Here the profiling result for the CUDA code:

And here - for OpenACC one:

Could you, please, explain me where do these small data copy calls (thin blue lines before and after each kernel) come from?

my OpenACC code looks like:

!$acc data create( hvx, hvy, hvz, grdx, grdy, grdz),    &
    !$acc  copyin (vx,vy, vz, h) , &
    !$acc copyout (dh,dvx, dvy, dvz), &
    !$acc create (scl, omega)   

! first kernel

    !$acc kernels loop gang vector(4)  create (depth), present (CNST_EGRAV,   GRD_zs, ADM_VNONE)
     do l=1,ADM_lall
    !$acc loop gang vector(128)
       do n =1, ADM_gall
          scl(n,k,l)=&
               -( CNST_EGRAV*(h(n,k,l))          &
               +0.5D0*( vx(n,k,l)*vx(n,k,l)    &
               +vy(n,k,l)*vy(n,k,l)    &
               +vz(n,k,l)*vz(n,k,l) ) )
          depth=h(n,k,l)-GRD_zs(n,k,l,ADM_VNONE)
          hvx(n,k,l)=depth*vx(n,k,l)
          hvy(n,k,l)=depth*vy(n,k,l)
          hvz(n,k,l)=depth*vz(n,k,l)
       end do
    !$acc end kernels
  !$acc update host(scl)
    end do
   
  !Other kernels
 !$acc end data

[/code]

Thank you,

Irina.

Hi Irina,

Sorry but I’m not familiar with the CUDA Visual Profiler so don’t know what the different colors correspond to.
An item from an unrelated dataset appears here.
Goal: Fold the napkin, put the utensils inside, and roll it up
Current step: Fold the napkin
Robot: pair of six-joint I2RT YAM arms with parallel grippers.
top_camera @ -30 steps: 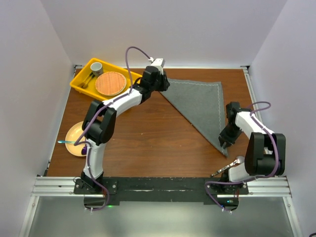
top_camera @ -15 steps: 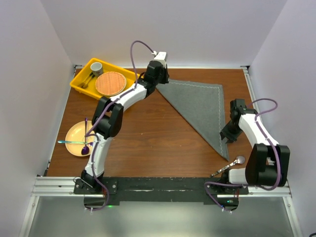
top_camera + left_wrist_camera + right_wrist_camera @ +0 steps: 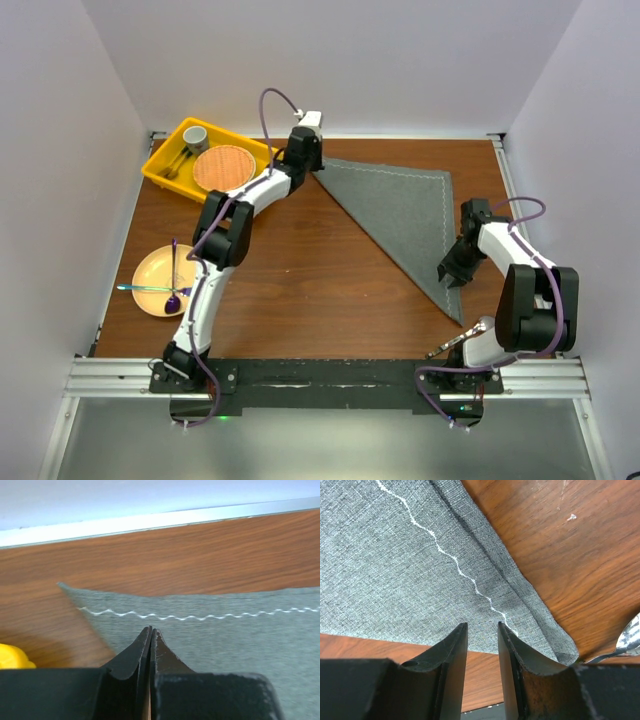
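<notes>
While the overhead shot only gives the layout, the wrist cams settle the jaws. From above: napkin (image 3: 400,215) lies folded into a triangle on the far right part of the table (image 3: 300,290), long edge running from its far-left corner down to a near tip. Left gripper (image 3: 316,166) sits at the far-left corner, right gripper (image 3: 450,280) at the near tip. Jaw state is unreadable from up there.

Left wrist cam: left gripper (image 3: 150,630) is pressed fully closed, tips down over the cloth just behind the zigzag stitch line. Can't tell if any fabric is pinched. A bit of the yellow tray (image 3: 12,657) shows at the left edge.

Right wrist cam: right gripper (image 3: 482,627) has a narrow gap, cloth visible through it, nothing held. The napkin's rounded tip is just right of the fingers (image 3: 512,655), and a spoon (image 3: 630,637) pokes in at the edge, apart from the cloth.

Versus a second ago: left jaws closed and the arm stretched further out. Right jaws eased slightly wider, still at the tip. Napkin hasn't shifted.
</notes>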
Could you, please, explain me where do these small data copy calls (thin blue lines before and after each kernel) come from?

Do you mean the thin green lines? I only see one thin blue line around the 144000 mark.
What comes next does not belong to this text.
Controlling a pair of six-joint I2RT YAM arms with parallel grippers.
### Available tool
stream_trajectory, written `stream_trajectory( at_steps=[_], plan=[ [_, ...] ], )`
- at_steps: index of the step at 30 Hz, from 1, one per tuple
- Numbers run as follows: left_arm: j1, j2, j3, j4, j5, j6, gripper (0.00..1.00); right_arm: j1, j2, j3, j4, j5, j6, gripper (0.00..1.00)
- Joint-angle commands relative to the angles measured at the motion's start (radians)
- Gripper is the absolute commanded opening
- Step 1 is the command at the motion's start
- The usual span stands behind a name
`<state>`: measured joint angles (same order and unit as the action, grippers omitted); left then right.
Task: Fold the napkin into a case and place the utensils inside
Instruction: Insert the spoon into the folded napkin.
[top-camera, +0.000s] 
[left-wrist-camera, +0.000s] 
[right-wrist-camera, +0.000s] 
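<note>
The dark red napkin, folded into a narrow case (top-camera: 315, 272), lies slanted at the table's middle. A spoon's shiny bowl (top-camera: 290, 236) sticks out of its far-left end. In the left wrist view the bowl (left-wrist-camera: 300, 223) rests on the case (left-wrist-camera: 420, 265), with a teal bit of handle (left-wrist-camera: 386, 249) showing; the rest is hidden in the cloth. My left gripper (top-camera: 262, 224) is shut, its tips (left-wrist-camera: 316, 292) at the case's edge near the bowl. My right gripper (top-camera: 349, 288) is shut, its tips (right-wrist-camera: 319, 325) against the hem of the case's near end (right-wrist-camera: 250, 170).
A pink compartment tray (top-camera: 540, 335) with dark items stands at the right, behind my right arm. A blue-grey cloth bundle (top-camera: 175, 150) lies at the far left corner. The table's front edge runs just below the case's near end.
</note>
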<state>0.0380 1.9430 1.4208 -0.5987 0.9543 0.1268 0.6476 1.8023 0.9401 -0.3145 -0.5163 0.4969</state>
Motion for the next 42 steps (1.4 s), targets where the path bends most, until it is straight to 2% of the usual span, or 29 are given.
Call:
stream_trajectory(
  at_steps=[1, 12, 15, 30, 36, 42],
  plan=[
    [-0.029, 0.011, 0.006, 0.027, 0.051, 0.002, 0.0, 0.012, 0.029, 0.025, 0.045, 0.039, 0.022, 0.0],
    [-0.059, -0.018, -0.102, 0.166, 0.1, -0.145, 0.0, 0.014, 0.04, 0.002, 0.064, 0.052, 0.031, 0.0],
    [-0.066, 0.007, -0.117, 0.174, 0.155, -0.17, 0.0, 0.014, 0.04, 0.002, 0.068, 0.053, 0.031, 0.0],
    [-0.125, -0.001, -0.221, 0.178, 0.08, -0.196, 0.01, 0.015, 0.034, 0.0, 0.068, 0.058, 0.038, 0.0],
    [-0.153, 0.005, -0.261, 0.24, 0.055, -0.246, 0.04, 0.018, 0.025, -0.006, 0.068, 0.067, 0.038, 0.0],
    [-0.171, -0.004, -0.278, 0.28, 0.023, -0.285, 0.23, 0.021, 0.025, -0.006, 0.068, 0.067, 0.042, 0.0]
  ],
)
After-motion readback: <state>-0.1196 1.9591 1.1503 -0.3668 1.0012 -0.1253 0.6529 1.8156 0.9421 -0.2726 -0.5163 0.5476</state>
Before the kernel is launched, there will be some overhead in looking up the addresses for the variable in the “present” clause as well as creating the global memory for “depth”. Also, the complier may be copying the arguments as a separate struct in order to work around CUDA’s argument size limit.

Note that it is unnecessary to copy scalar variables and in some cases can be detrimental. For example, by putting “depth” in a create clause, you have made it a global variable. Beside the performance hit of not using a register, all threads will be sharing the same “depth” variable and will most likely give you wrong answers.

How does your profile change after removing scalar variables from the various copy, create, and present clauses?

  • Mat

Dear Mat,
Thank you for explanation.

I am sorry for not describing traces in detail.
Here the trace with some of my comments. The are thin green lines before each kernel (for example, 6 green lines around point 140150), which I was asking about.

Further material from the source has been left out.